* TASK TO CARRY OUT: The response should consist of the records that follow, printed exactly.

--- EXERCISE MATERIALS ---

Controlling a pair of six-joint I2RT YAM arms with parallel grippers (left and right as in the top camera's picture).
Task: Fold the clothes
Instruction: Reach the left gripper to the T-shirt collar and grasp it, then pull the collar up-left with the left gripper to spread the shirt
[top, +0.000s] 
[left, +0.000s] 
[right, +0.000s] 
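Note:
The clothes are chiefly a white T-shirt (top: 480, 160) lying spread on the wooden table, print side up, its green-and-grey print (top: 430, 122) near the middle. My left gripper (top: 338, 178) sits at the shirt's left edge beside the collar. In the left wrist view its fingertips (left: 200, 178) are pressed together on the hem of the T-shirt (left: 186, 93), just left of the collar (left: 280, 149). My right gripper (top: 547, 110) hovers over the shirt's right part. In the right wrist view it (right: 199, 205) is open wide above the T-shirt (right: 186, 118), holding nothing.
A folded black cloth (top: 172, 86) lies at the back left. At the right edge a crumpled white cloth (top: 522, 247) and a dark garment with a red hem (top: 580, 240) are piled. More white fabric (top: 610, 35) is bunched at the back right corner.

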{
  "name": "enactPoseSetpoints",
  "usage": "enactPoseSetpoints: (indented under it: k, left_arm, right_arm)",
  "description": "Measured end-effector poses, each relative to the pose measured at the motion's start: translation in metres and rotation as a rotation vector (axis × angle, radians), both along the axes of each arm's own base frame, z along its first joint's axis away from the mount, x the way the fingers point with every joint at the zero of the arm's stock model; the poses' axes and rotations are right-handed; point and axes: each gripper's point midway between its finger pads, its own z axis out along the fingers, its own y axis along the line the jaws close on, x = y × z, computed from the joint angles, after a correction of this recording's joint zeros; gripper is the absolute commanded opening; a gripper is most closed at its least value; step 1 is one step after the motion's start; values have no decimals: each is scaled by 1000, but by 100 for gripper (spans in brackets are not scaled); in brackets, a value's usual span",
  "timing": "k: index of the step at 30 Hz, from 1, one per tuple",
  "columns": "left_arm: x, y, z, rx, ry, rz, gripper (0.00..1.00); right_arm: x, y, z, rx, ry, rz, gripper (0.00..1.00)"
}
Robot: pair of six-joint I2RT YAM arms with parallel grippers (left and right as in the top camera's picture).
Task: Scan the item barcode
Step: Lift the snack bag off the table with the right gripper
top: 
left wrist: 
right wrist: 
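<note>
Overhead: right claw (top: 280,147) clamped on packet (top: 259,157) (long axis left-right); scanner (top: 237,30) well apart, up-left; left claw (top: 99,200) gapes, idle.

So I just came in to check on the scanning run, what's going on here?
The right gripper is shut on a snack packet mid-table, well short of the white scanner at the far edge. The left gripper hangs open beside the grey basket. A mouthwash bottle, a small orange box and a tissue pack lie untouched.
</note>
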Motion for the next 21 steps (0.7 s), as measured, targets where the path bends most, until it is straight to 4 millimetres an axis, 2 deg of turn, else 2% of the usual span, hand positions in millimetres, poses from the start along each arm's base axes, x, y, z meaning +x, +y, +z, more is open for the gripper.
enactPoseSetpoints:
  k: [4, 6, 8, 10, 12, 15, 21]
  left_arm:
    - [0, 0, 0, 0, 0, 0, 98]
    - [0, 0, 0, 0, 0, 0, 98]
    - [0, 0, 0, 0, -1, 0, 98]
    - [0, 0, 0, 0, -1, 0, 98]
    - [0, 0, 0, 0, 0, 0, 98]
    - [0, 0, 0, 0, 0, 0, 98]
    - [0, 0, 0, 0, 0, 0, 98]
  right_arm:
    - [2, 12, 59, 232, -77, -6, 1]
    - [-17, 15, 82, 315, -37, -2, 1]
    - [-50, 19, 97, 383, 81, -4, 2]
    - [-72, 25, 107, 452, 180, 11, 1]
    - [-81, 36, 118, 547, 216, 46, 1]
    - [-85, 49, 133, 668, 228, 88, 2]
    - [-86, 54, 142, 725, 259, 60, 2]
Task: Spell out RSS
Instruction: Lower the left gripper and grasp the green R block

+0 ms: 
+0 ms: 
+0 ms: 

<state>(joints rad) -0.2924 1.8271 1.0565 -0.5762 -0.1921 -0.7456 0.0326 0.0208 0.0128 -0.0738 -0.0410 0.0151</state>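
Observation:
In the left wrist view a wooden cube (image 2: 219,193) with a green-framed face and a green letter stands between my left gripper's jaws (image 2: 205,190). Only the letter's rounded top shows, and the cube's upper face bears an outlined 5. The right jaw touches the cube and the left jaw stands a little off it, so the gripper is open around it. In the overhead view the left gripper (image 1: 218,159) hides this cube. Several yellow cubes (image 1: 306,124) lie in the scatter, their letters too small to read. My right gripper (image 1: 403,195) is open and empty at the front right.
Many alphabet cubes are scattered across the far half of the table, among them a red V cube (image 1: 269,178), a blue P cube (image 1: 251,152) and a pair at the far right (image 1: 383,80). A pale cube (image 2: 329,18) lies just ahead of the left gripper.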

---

* YOUR SOLUTION:
Controlling a pair of six-joint I2RT YAM arms with parallel grippers (left and right as in the top camera's picture).
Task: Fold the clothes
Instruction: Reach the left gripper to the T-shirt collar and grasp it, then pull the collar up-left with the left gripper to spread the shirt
[top, +0.000s] 
[left, +0.000s] 
[right, +0.000s] 
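Note:
The clothes are chiefly a white T-shirt (top: 480, 160) lying spread on the wooden table, print side up, its green-and-grey print (top: 430, 122) near the middle. My left gripper (top: 338, 178) sits at the shirt's left edge beside the collar. In the left wrist view its fingertips (left: 200, 178) are pressed together on the hem of the T-shirt (left: 186, 93), just left of the collar (left: 280, 149). My right gripper (top: 547, 110) hovers over the shirt's right part. In the right wrist view it (right: 199, 205) is open wide above the T-shirt (right: 186, 118), holding nothing.
A folded black cloth (top: 172, 86) lies at the back left. At the right edge a crumpled white cloth (top: 522, 247) and a dark garment with a red hem (top: 580, 240) are piled. More white fabric (top: 610, 35) is bunched at the back right corner.
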
{
  "name": "enactPoseSetpoints",
  "usage": "enactPoseSetpoints: (indented under it: k, left_arm, right_arm)",
  "description": "Measured end-effector poses, each relative to the pose measured at the motion's start: translation in metres and rotation as a rotation vector (axis × angle, radians), both along the axes of each arm's own base frame, z along its first joint's axis away from the mount, x the way the fingers point with every joint at the zero of the arm's stock model; the poses' axes and rotations are right-handed; point and axes: each gripper's point midway between its finger pads, its own z axis out along the fingers, its own y axis along the line the jaws close on, x = y × z, computed from the joint angles, after a correction of this recording's joint zeros; gripper is the absolute commanded opening; a gripper is most closed at its least value; step 1 is one step after the motion's start; values have no decimals: each is scaled by 1000, but by 100 for gripper (spans in brackets are not scaled); in brackets, a value's usual span",
  "timing": "k: index of the step at 30 Hz, from 1, one per tuple",
  "columns": "left_arm: x, y, z, rx, ry, rz, gripper (0.00..1.00); right_arm: x, y, z, rx, ry, rz, gripper (0.00..1.00)"
}
Robot: pair of six-joint I2RT YAM arms with parallel grippers (left and right as in the top camera's picture).
Task: Scan the item barcode
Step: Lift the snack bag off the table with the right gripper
top: 
left wrist: 
right wrist: 
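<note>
Overhead: right claw (top: 280,147) clamped on packet (top: 259,157) (long axis left-right); scanner (top: 237,30) well apart, up-left; left claw (top: 99,200) gapes, idle.

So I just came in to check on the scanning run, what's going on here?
The right gripper is shut on a snack packet mid-table, well short of the white scanner at the far edge. The left gripper hangs open beside the grey basket. A mouthwash bottle, a small orange box and a tissue pack lie untouched.
</note>
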Motion for the next 21 steps (0.7 s), as measured, targets where the path bends most, until it is straight to 4 millimetres an axis, 2 deg of turn, else 2% of the usual span, hand positions in millimetres, poses from the start along each arm's base axes, x, y, z meaning +x, +y, +z, more is open for the gripper.
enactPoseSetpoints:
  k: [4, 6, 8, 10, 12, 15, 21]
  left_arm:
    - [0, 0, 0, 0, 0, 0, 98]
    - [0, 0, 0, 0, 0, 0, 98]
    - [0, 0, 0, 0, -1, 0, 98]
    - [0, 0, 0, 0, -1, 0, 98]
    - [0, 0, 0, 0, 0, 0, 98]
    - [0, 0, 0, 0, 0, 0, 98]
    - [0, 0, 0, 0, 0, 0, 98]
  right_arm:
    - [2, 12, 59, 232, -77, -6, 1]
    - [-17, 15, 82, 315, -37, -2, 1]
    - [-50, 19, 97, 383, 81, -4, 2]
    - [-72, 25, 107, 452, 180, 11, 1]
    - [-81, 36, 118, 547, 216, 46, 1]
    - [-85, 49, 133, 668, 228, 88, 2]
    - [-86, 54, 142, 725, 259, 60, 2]
Task: Spell out RSS
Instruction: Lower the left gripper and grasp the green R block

+0 ms: 
+0 ms: 
+0 ms: 

<state>(joints rad) -0.2924 1.8271 1.0565 -0.5762 -0.1921 -0.7456 0.0326 0.0208 0.0128 -0.0738 -0.0410 0.0151</state>
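Observation:
In the left wrist view a wooden cube (image 2: 219,193) with a green-framed face and a green letter stands between my left gripper's jaws (image 2: 205,190). Only the letter's rounded top shows, and the cube's upper face bears an outlined 5. The right jaw touches the cube and the left jaw stands a little off it, so the gripper is open around it. In the overhead view the left gripper (image 1: 218,159) hides this cube. Several yellow cubes (image 1: 306,124) lie in the scatter, their letters too small to read. My right gripper (image 1: 403,195) is open and empty at the front right.
Many alphabet cubes are scattered across the far half of the table, among them a red V cube (image 1: 269,178), a blue P cube (image 1: 251,152) and a pair at the far right (image 1: 383,80). A pale cube (image 2: 329,18) lies just ahead of the left gripper.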

Nothing else is needed for the answer.